You're 50 years too late to object to raw judicial power.

And he mocked Mr. Windsor because Mr. Windsor is such an entitled NOBODY.

But of course you know all the above.

Marcus Bressler said...

I see: so the Left can spew hatred, ridicule and non-facts as truth -- but let a conservative Justice "snark" and it is "unseemly"? FO. Your double standards are so telling.

Big Mike said...

It was a "rolling back" of a constitutional right.

“Rights” given to someone by judicial fiat can go the same way. Now feminists will have to learn how to compromise, and perhaps even figure out how to respect pro-life women moving forward. I support access to abortion, but when feminists insist as that the right be extended to when the baby is crowning — or under Ralph Northam’s administration here in Virginia, it was proposed that “abortion” be extended to include babies born alive — that’s quite a ways too far. Cannot you see that common sense regulations were always going to be necessary?

Mark said...

Women have lost an important right that we'd thought for decades was guaranteed by constitutional law.

You can't lose something you never had. And there has never been a "right" to intentionally kill another innocent human life. And if anyone has bothered to read Roe and it "progeny," you will note that it was never about women anyway. It was about a right of doctors to do the procedure, as Harry Blackmun explained in The Brethren. Certainly after Roe, practically none of the legal challenges were brought by actual women - they were brought by abortionists.

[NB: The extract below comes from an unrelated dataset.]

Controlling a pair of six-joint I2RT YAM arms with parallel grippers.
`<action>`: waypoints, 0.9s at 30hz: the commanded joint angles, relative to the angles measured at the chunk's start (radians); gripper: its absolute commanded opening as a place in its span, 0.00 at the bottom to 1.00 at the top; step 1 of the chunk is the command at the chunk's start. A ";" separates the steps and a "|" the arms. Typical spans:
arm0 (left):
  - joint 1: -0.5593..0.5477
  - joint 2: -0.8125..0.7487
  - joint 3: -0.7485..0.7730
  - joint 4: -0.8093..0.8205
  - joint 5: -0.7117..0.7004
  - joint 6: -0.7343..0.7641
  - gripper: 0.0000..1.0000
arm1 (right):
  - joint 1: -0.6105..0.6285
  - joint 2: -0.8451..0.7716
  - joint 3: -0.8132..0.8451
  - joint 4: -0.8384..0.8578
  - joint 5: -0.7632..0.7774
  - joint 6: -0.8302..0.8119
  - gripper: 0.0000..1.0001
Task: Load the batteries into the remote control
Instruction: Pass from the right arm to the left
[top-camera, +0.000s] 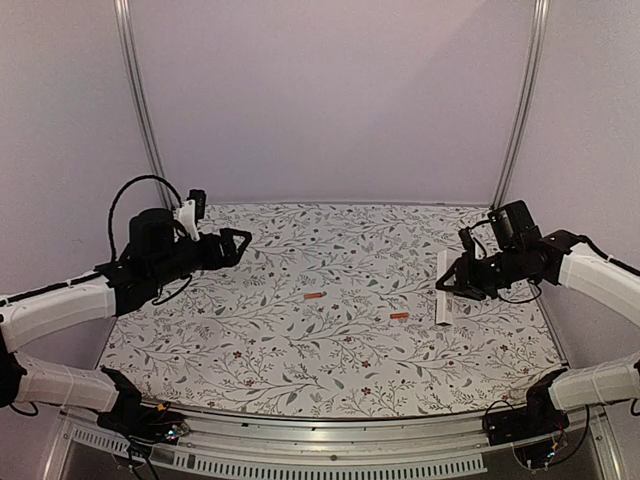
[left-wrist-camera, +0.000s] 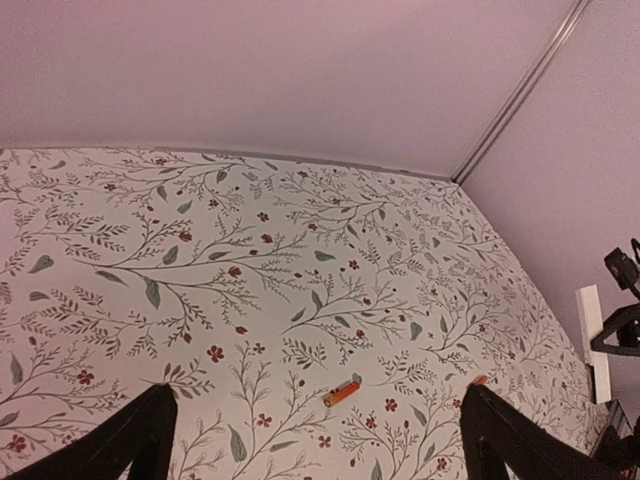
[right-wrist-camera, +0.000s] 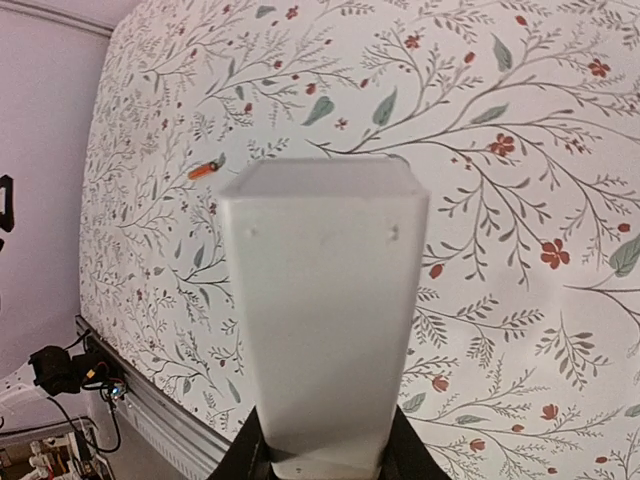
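Two orange-red batteries lie on the floral table: one (top-camera: 313, 296) near the middle, one (top-camera: 399, 316) to its right. The white remote control (top-camera: 444, 288) is at the right, held by my right gripper (top-camera: 452, 285), which is shut on it. In the right wrist view the remote (right-wrist-camera: 322, 310) fills the centre between the fingers (right-wrist-camera: 245, 450), with one battery (right-wrist-camera: 203, 170) beyond. My left gripper (top-camera: 240, 245) is open and empty above the table's left back. Its view shows one battery (left-wrist-camera: 343, 392) ahead, a second (left-wrist-camera: 478, 380) just past the right finger (left-wrist-camera: 520, 445), and the remote (left-wrist-camera: 593, 340) far right.
The table (top-camera: 320, 360) has a floral cover and a metal rail along its near edge. Lilac walls and two slanted metal posts (top-camera: 140, 100) close in the back. Both arm bases (top-camera: 140, 410) sit at the near corners.
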 joint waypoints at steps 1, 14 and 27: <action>-0.049 -0.025 -0.088 0.243 0.189 0.091 1.00 | 0.006 -0.006 0.043 0.168 -0.288 -0.105 0.07; -0.276 0.011 -0.148 0.435 0.440 0.563 1.00 | 0.096 0.122 0.183 0.290 -0.771 -0.147 0.00; -0.406 0.125 -0.035 0.470 0.433 0.621 0.99 | 0.254 0.207 0.339 0.000 -0.647 -0.357 0.00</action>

At most, what is lost is the legal ability to commit the procedure. With no justification in the Constitution, the common law, or the consensus of the people, either at the time of the 14th Amendment or in 1973 or in the following 49 years, there is and never has been a "right." Roe was what EVERYONE has recognized it to be, nothing but the imposition of power - the power of judges over the people, the power of doctors over defenseless lives, the power of impregnators demanding that women "get rid of it," the power of employers and schools to offer no help whatsoever to allow a woman to keep working or stay in school. Power, power and more power. But no "right."

Critter said...

It is common and proper to define a right as something which when exercised does not impinge on the rights of others. Abortion never was a right properly understood. The exercise of abortion is to kill another life.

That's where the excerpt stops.